I made my Monday morning rounds with Pennsylvania social workers… left a voicemail I knew would be ignored and sent an email that I knew also would be ignored to see if there was any forward momentum with our application to adopt this 17 year old.
To recap, I sent our first inquiry on 1/13. After one reply, that social worker stopped responding. I followed up several times with no response, so I started calling the worker listed on his profile. When that also yielded silence, I called the office to ask to speak to someone else. They put me in contact with the director, who gave me his other two workers’ email addresses and instruction to touch base again with her if I was unsuccessful in reaching them. I emailed them, they immediately replied, and I thought we were on the right path. Our last contact with 2/4 and in that email I was told that if I didn’t hear back from one of them in a few days time to feel free to follow up. I didn’t, so I did follow up… several times.
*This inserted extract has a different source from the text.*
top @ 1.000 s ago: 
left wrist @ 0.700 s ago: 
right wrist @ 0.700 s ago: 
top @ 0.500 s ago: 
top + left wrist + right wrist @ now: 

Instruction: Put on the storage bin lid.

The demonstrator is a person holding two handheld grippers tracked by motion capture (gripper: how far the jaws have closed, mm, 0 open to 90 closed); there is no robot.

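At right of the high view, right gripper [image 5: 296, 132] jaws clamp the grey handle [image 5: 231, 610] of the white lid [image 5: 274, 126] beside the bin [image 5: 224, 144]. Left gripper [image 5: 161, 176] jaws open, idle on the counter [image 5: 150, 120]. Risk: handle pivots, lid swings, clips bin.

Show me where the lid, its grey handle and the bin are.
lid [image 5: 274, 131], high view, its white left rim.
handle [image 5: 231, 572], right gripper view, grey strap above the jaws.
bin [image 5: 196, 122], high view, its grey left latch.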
As I was loading the car up Monday afternoon to go pick up groceries my email alerted. I had already accepted that they were not seriously attempting to see this child adopted, so I knew I was not going to like what was written, but I was not prepared to face how emotionally invested I was in this young man. Reading the email was crushing and defeating and insulting and suspicious. Their claim is that this child feels he cannot get enough attention in a family with so many kids. Fair enough… but why on earth were we not given an opportunity to discuss his concerns? Did they even read our home study? It addresses these concerns. Did they even talk to our caseworker? (no, they did not, which should have been step one). There were several passive aggressive comments, as well, and it’s obvious that I annoy them. It’s a shame that they couldn’t view “persistent” as someone who is a tireless advocate for her children. This kiddo deserves an advocate that loves him… every child does. My mama bear insanity is an asset, not something to be subtly insulted over.
I couldn’t even contain the tears. I could barely function to get the groceries home, and paid a kiddo $5 to put them away. I cried for this young man, and for every one like him because I do believe he has given up hope for a family, and I find that unacceptable. And I am helpless to change that. I could take my complaints about the case work to a higher level to vent and yell and have my sadness heard, but it would do nothing for this teen… and my sadness isn’t for our family, it’s for him, and every kiddo just like him.
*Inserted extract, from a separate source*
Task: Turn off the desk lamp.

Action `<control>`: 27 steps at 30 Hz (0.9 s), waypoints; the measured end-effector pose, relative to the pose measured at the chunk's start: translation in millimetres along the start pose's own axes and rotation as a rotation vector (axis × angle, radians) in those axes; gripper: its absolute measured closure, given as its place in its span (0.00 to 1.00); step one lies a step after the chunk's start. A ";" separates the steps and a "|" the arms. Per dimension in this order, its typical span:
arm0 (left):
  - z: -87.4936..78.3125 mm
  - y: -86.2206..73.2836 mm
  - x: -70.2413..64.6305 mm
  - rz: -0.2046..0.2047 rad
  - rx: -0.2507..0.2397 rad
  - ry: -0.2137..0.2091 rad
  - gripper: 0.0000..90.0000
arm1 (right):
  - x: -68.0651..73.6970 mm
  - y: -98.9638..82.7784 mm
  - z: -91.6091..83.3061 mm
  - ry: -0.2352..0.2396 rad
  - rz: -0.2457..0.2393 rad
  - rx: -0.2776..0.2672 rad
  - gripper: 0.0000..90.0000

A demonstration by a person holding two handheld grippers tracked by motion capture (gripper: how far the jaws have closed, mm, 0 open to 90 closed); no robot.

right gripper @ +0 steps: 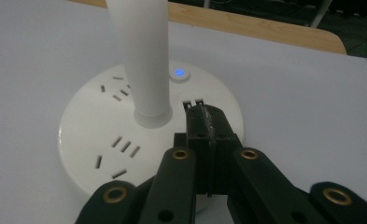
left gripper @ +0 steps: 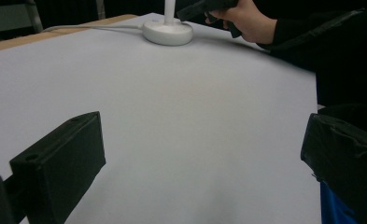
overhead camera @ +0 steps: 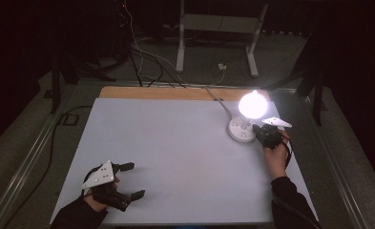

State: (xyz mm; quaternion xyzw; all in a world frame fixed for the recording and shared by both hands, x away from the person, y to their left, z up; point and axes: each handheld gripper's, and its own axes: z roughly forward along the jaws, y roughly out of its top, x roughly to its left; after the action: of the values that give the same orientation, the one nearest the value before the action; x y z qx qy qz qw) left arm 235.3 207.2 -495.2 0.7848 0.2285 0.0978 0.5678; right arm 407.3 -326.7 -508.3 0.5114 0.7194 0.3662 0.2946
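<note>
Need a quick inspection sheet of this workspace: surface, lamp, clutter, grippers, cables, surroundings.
Surface: pale grey table top, wooden strip along the far edge.
Job's things: desk lamp lit; round white socket base with blue-lit button.
Clutter: nothing seen.
Grippers: right gripper shut, tips over the base; left gripper open, holding nothing.
Cables: white lamp cord runs off the far edge.
Surroundings: dark room, white desk frame behind.
</note>
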 end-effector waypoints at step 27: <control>-0.3 0.2 -0.3 0.004 0.000 0.000 0.00 | -3.3 7.4 -16.0 0.004 0.011 -0.063 0.98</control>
State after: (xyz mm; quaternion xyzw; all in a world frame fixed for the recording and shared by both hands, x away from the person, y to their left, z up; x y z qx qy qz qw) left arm 235.0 207.3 -494.9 0.7852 0.2270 0.0990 0.5676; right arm 399.4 -331.9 -493.1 0.5052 0.7052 0.3916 0.3069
Our family is full. Some days we are whatever is past full. We don’t want to add another child to fulfill some kid collecting dreams we have. We see a need and we believe we can give more to meet it. My anger and sadness and frustration is not because we didn’t get what we wanted, it’s because we are often shielded from the mess of foster care in the county we work with because our workers are so, so good and the last six weeks I’ve had to see it and now I can’t un-see it.
And now we have to do something about it.